Martina Fidanza ci confida che, da bambina, il suo modello non era molto lontano. Era la sorella Arianna: «Immaginati di crescere vivendo i successi di una sorella come la mia. Ti senti felice per lei e diventa il tuo modello, la tua ispirazione. Essendo una sorella maggiore questo vale ancora di più. Lei va davvero fortissimo. Molti mi chiedono perché non ci alleniamo molto assieme. Perché mi stacca, io non vado forte come lei. Non so come faccia. Ci completiamo perché ci vogliamo molto bene ma siamo molto diverse. Lei è un poco più lucida nelle situazioni e questo mi aiuta molto». La grande passione di Martina Fidanza è il disegno, per questo ha scelto il liceo artistico: «Sono sempre stata molto testarda.

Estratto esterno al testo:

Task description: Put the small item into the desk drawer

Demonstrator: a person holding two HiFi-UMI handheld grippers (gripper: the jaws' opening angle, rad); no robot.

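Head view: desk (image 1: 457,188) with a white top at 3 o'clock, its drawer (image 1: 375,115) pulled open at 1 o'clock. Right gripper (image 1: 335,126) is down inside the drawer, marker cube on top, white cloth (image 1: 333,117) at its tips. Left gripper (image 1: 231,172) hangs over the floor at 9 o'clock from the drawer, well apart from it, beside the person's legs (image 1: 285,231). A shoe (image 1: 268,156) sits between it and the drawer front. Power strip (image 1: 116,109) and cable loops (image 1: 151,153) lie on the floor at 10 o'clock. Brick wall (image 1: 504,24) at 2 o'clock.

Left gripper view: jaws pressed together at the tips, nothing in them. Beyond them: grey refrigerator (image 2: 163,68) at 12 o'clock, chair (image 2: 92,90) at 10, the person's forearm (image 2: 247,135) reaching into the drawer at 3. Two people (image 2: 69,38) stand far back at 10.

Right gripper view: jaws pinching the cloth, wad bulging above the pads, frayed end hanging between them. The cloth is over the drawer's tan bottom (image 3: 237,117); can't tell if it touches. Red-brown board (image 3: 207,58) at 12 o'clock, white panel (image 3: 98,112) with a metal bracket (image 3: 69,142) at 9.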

Volevo fare il liceo artistico e l’ho fatto. Volevo uscirne con buoni voti e ci sono riuscita. Io mi sono trovata molto bene ma non è per tutti così. Credo sia un problema di società: la scuola tende a capire poco i ragazzi che fanno uno sport ad alto livello. Io ho fatto davvero tanti sacrifici e sono contenta di averli fatti. Studiavo ad orari improponibili. Ma non si può chiedere questo a tutti. Servirebbe maggiore comprensione». Se le chiediamo di rappresentarci il ciclismo su un foglio, lo immagina come un disegno astratto con tanti colori e tante sfumature: «Le parole, ogni tanto, non riescono a comunicare. Succede a tutti, no? Ci sono alcune cose che non riusciamo a dire a parole. Invece, con un foglio bianco davanti, tutti riusciamo ad esprimere ciò che proviamo. Basta una macchia di colore. Non serve essere artisti ed è un bene che l’arte sia accessibile a sempre più persone. Perché è un modo per comunicare, per trasmettere qualcosa agli altri, per fargli sentire qualcosa. Ne abbiamo bisogno. Tutti».